PROBLEM REQUIREMENTS →
Could you retype all of the data below exactly as given?

-------

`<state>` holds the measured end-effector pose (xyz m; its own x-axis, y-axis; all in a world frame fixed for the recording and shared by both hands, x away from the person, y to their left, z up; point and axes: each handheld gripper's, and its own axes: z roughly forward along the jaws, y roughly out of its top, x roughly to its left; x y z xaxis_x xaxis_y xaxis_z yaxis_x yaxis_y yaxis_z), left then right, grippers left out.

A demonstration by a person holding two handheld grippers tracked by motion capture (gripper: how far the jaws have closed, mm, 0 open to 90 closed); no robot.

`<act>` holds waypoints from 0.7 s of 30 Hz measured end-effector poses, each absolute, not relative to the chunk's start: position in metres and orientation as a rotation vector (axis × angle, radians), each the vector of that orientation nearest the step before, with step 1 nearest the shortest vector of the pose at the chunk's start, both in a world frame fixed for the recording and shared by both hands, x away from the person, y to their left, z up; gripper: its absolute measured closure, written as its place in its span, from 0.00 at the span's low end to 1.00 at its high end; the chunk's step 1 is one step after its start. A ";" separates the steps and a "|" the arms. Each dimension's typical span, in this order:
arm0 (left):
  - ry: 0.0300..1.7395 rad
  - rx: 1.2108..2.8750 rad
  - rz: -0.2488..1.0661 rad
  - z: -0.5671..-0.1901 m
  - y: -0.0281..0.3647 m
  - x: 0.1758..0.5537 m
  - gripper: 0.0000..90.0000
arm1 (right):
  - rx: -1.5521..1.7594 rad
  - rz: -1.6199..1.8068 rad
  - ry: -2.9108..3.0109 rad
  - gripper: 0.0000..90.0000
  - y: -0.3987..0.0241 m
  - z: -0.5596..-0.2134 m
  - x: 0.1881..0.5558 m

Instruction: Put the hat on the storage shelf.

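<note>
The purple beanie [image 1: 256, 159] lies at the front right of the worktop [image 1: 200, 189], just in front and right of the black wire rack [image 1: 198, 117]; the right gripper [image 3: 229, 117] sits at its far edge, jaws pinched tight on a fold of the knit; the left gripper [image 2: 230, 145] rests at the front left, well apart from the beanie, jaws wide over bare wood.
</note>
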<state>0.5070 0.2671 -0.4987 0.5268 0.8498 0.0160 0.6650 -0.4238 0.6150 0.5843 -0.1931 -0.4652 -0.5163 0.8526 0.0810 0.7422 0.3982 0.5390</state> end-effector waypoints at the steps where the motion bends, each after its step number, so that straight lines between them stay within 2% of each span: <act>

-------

ANSWER SPACE →
`<state>` holds the measured end-effector pose (xyz m; its own x-axis, y-axis; all in a world frame fixed for the recording and shared by both hands, x away from the person, y to their left, z up; point and axes: each handheld gripper's, and its own axes: z roughly forward along the jaws, y roughly out of its top, x roughly to its left; x y z xaxis_x xaxis_y xaxis_z yaxis_x yaxis_y yaxis_z), left then right, grippers left out.

A demonstration by a person holding two handheld grippers tracked by motion capture (gripper: how far the jaws have closed, mm, 0 open to 90 closed); no robot.

`<act>` holds waypoints from 0.7 s of 30 Hz measured end-effector poses, each absolute, not relative to the chunk's start: position in metres and orientation as a rotation vector (axis × angle, radians), each the vector of that orientation nearest the step before, with step 1 nearest the shortest vector of the pose at the chunk's start, both in a world frame fixed for the recording and shared by both hands, x away from the person, y to their left, z up; gripper: its absolute measured closure, written as its place in its span, from 0.00 at the span's low end to 1.00 at its high end; the chunk's step 1 is one step after its start. A ";" separates the steps and a "|" the arms. Each dimension's typical span, in this order:
arm0 (left):
  - ry: 0.0300..1.7395 rad
  - rx: 1.2108..2.8750 rad
  - rz: -0.2488..1.0661 rad
  - z: -0.5671..-0.1901 m
  - y: -0.0281..0.3647 m
  - x: 0.1758..0.5537 m
  - gripper: 0.0000..90.0000
arm1 (right):
  - rx: -1.5521..1.7594 rad
  - rz: -1.6199..1.8068 rad
  - ry: -2.9108..3.0109 rad
  - gripper: 0.0000..90.0000
  - y: -0.3987..0.0241 m
  - z: -0.5596..-0.2134 m
  - x: 0.1881..0.5558 m

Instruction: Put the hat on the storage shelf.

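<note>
The purple beanie [image 1: 256, 159] lies at the front right of the worktop [image 1: 200, 189], just in front and right of the black wire rack [image 1: 198, 117]; the right gripper [image 3: 229, 117] sits at its far edge, jaws pinched tight on a fold of the knit; the left gripper [image 2: 230, 145] rests at the front left, well apart from the beanie, jaws wide over bare wood.
</note>
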<state>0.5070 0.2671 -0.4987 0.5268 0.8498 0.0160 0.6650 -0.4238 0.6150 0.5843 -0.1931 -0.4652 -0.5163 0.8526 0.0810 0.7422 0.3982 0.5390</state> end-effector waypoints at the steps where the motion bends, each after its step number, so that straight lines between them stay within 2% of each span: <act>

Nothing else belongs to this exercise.